■ TASK REQUIREMENTS
Repeat the listing below in full, keeping every character as it is.

■ SUPPLIED MATERIAL
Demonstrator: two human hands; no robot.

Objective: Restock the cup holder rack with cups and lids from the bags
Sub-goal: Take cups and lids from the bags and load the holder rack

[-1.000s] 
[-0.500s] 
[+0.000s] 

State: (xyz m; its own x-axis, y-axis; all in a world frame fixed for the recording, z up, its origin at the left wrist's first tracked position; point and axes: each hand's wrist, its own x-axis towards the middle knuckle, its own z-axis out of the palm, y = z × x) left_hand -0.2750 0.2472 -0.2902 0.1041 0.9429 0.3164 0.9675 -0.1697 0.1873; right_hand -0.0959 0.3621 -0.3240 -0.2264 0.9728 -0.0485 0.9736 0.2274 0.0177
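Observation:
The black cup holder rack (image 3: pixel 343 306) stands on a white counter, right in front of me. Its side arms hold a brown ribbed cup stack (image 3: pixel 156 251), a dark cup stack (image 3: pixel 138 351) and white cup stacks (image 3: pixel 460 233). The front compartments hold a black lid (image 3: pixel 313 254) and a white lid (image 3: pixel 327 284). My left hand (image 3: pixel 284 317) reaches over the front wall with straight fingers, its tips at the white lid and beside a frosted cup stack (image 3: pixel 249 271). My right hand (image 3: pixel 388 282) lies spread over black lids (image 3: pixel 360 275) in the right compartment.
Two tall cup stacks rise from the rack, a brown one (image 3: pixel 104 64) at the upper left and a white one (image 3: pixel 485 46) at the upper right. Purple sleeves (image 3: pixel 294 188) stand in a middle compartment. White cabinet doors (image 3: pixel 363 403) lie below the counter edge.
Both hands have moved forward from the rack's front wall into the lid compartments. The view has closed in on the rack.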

■ YOUR SOLUTION
Demonstrator: two human hands; no robot.

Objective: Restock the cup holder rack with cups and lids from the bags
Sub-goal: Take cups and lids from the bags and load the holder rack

[-1.000s] 
[-0.500s] 
[+0.000s] 

State: (xyz m; its own x-axis, y-axis; all in a world frame fixed for the recording, z up, its origin at the left wrist's first tracked position; point and axes: each hand's wrist, its own x-axis towards the middle knuckle, its own z-axis out of the palm, y = z × x) left_hand -0.2750 0.2472 -0.2902 0.1041 0.9429 0.3164 0.9675 -0.1697 0.1873; right_hand -0.0959 0.3621 -0.3240 -0.2264 0.9728 -0.0485 0.9736 0.2274 0.0177
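Observation:
The black cup holder rack (image 3: pixel 343 306) stands on a white counter, right in front of me. Its side arms hold a brown ribbed cup stack (image 3: pixel 156 251), a dark cup stack (image 3: pixel 138 351) and white cup stacks (image 3: pixel 460 233). The front compartments hold a black lid (image 3: pixel 313 254) and a white lid (image 3: pixel 327 284). My left hand (image 3: pixel 284 317) reaches over the front wall with straight fingers, its tips at the white lid and beside a frosted cup stack (image 3: pixel 249 271). My right hand (image 3: pixel 388 282) lies spread over black lids (image 3: pixel 360 275) in the right compartment.
Two tall cup stacks rise from the rack, a brown one (image 3: pixel 104 64) at the upper left and a white one (image 3: pixel 485 46) at the upper right. Purple sleeves (image 3: pixel 294 188) stand in a middle compartment. White cabinet doors (image 3: pixel 363 403) lie below the counter edge.
Both hands have moved forward from the rack's front wall into the lid compartments. The view has closed in on the rack.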

Nothing else belongs in this answer.